Ancient town in Cappadocia

Padyandus or Podyandos (Παδυανδός), also Paduandus, Podandos or Podandus (Πόδανδος), and appearing corrupted in ancient sources as Opodanda, Opodandum, and Rhegepodandos (Ῥεγεποδανδός) was an ancient town in Cataonia, the southernmost part of Cappadocia, in what is today Turkey. The town was located about 40 km to the southeast of Faustinopolis, near the pass of Mount Taurus known by the name of the Cilician Gates (Ptol. v. 7. § 7.). Extended by the emperor Valens (364-378), the town is mentioned in the itineraria, but its name assumes different forms; as Paduandus (Tab. Peut.), Podandos (It. Ant. p. 145), Mansio Opodanda (It. Hieros. p. 578), and Rhegepodandos (Hierocl. p 699). The place is described by Basilius (Epist. 74) as one of the most wretched holes on earth.

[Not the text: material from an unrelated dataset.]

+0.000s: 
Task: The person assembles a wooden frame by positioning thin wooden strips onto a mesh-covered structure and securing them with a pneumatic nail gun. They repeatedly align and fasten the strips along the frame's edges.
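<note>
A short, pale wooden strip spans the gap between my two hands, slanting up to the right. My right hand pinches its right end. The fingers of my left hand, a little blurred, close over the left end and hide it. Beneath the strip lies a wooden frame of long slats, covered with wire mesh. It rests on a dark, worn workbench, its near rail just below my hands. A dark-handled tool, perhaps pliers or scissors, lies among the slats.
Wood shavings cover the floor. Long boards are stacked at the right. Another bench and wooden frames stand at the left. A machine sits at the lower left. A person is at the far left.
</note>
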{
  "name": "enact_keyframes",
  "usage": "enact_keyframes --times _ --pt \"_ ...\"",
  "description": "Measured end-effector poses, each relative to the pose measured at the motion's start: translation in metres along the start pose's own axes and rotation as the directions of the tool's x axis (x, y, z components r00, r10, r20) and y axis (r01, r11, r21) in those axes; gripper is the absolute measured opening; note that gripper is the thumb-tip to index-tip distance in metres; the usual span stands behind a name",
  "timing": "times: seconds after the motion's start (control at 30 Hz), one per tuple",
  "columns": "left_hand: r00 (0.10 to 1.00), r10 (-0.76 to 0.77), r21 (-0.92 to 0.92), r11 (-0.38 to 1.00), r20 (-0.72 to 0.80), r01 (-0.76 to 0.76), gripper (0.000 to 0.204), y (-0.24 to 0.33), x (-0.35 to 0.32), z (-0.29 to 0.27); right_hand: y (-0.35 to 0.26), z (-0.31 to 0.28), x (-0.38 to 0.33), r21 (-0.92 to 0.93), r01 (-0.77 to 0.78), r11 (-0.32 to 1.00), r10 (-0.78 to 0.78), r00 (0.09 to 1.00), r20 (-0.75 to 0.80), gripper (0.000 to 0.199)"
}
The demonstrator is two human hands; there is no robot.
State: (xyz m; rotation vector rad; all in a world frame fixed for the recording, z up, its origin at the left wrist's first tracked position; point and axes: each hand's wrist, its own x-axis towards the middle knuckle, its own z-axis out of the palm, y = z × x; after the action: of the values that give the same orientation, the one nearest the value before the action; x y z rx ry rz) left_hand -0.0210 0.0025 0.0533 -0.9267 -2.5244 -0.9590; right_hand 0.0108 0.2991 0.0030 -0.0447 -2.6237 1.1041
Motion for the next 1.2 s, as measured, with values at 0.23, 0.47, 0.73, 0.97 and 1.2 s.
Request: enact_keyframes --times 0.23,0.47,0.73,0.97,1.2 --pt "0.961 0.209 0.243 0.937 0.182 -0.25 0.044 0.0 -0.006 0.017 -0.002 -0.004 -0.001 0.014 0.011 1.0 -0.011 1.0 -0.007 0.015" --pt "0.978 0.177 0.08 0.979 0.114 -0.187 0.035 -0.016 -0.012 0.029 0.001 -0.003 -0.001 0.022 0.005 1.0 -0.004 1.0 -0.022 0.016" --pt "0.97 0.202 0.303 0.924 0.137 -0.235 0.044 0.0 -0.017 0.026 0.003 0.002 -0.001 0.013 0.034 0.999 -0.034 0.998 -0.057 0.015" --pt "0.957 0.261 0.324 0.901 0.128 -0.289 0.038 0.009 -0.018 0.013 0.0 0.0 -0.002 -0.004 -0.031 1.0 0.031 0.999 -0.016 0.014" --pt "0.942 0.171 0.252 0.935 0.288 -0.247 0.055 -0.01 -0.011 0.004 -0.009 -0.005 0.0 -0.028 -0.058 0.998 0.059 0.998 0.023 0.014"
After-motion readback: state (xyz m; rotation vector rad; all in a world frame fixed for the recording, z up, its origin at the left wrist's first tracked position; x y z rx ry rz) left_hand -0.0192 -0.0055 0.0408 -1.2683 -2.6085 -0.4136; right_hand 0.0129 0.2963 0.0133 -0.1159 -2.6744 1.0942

It is said to have derived its name from a small stream in the neighborhood. (Const. Porphyr. Vit. Basil. 36; comp. Cedren. p. 575; Jo. Scylitz. Hist. pp. 829, 844.) Due to similarity of name, tradition assigns the location of Padyandus to that of Pozantı, a position that modern scholars only tentatively accept.